I went home after the third day of rioting to find Mrs. Bridewell standing in her front garden with her arms folded. She was a looker was Mrs. Bridewell, recently divorced, today wearing a little miniskirt and heels with muck-covered gardening gloves. A loose brown hair was hanging fetchingly over her rosy left cheek.

“I'm awful sorry, Mr. Duffy. We're all awful sorry,” she said.

“Sorry about what?” I began, and then I saw it. Someone had sprayed-painted a swastika on my front door, and underneath it they'd scrawled “SS RUC.”

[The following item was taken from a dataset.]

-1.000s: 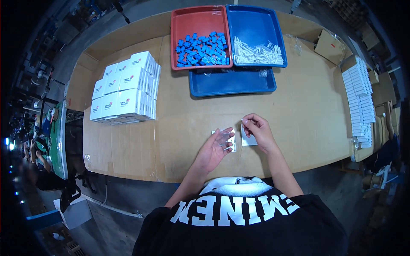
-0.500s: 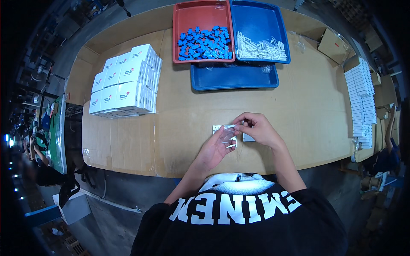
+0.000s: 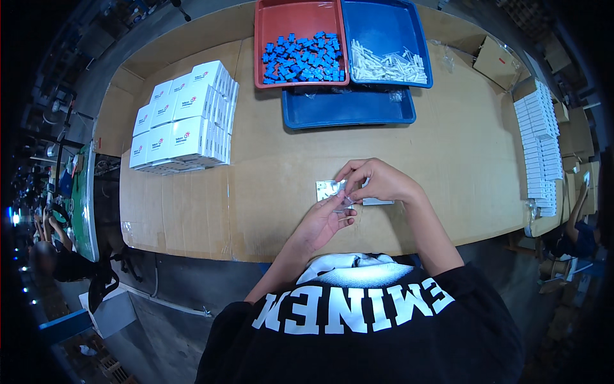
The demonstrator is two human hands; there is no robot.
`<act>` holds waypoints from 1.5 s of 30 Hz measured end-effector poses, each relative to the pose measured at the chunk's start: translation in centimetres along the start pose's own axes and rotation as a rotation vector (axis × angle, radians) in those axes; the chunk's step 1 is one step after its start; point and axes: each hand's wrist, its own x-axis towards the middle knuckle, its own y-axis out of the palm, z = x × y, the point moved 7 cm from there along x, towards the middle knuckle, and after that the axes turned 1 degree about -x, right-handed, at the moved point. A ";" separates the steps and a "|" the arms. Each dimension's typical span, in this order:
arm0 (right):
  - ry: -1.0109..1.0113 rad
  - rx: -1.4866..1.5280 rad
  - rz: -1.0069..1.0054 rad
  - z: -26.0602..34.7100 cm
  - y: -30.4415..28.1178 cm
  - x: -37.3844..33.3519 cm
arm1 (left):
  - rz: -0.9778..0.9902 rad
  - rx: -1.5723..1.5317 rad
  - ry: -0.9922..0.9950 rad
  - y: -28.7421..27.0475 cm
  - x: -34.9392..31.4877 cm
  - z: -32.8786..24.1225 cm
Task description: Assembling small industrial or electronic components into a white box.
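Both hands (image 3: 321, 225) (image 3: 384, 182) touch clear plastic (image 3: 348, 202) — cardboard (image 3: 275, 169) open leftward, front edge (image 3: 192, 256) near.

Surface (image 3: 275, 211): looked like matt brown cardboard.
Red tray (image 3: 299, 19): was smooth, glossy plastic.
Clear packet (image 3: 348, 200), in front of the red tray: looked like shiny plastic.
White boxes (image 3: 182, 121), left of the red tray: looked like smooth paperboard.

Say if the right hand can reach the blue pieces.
Probably yes, with a stretch: the red tray is open on top and nothing covers the blue pieces, but the right hand is busy at clear plastic.
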 end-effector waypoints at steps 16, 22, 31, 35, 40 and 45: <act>0.065 -0.077 0.061 1.3 0.8 -0.7 | 0.062 -0.045 0.030 1.0 0.0 -0.6; 0.113 -0.198 0.136 0.8 2.5 0.0 | 0.035 -0.018 0.038 -0.1 0.5 -0.3; 0.099 -0.138 0.170 0.8 2.5 0.2 | 0.068 0.021 0.069 0.1 0.5 -0.6; 0.128 -0.036 0.163 0.2 3.1 -0.1 | 0.035 0.081 0.063 0.0 0.4 -0.4; -0.034 -0.082 0.045 0.0 -1.1 0.4 | 0.057 0.040 0.045 1.5 0.0 -1.1; -0.067 -0.107 -0.413 0.6 -11.5 2.7 | 0.062 0.001 0.007 1.8 -0.5 -1.1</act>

I nodded to Mrs. Bridewell, turned right, and walked down the street to Bobby Cameron's house.

I knocked on his door and saw him peering at me through the fisheye security lens.

He opened the door in a white tank top holding an Airfix 1:16 scale Hawker Hurricane. He was still channeling Brian Clough, but this time it was after a home win and a favorable write-up by Hugh McIlvanney in the
Daily Express
.

“What is it, Duffy? I'm in the middle of doing me models.”

“Someone's painted a swastika on my front door.”

“Have they? Well, that's what you get for being part of a fascist organization hell-bent on repressing the Protestant people of Ulster.”

“Did you know one of my new trainees is Jewish? What if I'd had him over for dinner tonight and he'd seen that? Or what if I'd had my girl over? Eh?”

“You make your bed, you lie in it, Duffy. You were out of the RUC and now you're back in, and you have to take the fucking consequences.”

“I want that swastika off my door tonight, and if anyone ever fucks with my house again, I guarantee you a police raid on
your
house every night until the end of time.”

“Or until someone murders you.”

“Or until some mad, pissed-off, rogue peeler with nothing much to lose murders you, Bobby.”

“A raid on my house won't find anything.”

“I'm sure your wife will love seeing all the family valuables in the street. And anyway, by the sixth or seventh raid the forensics boys will be so fed up not finding anything that they will find something . . . do you know what I mean?”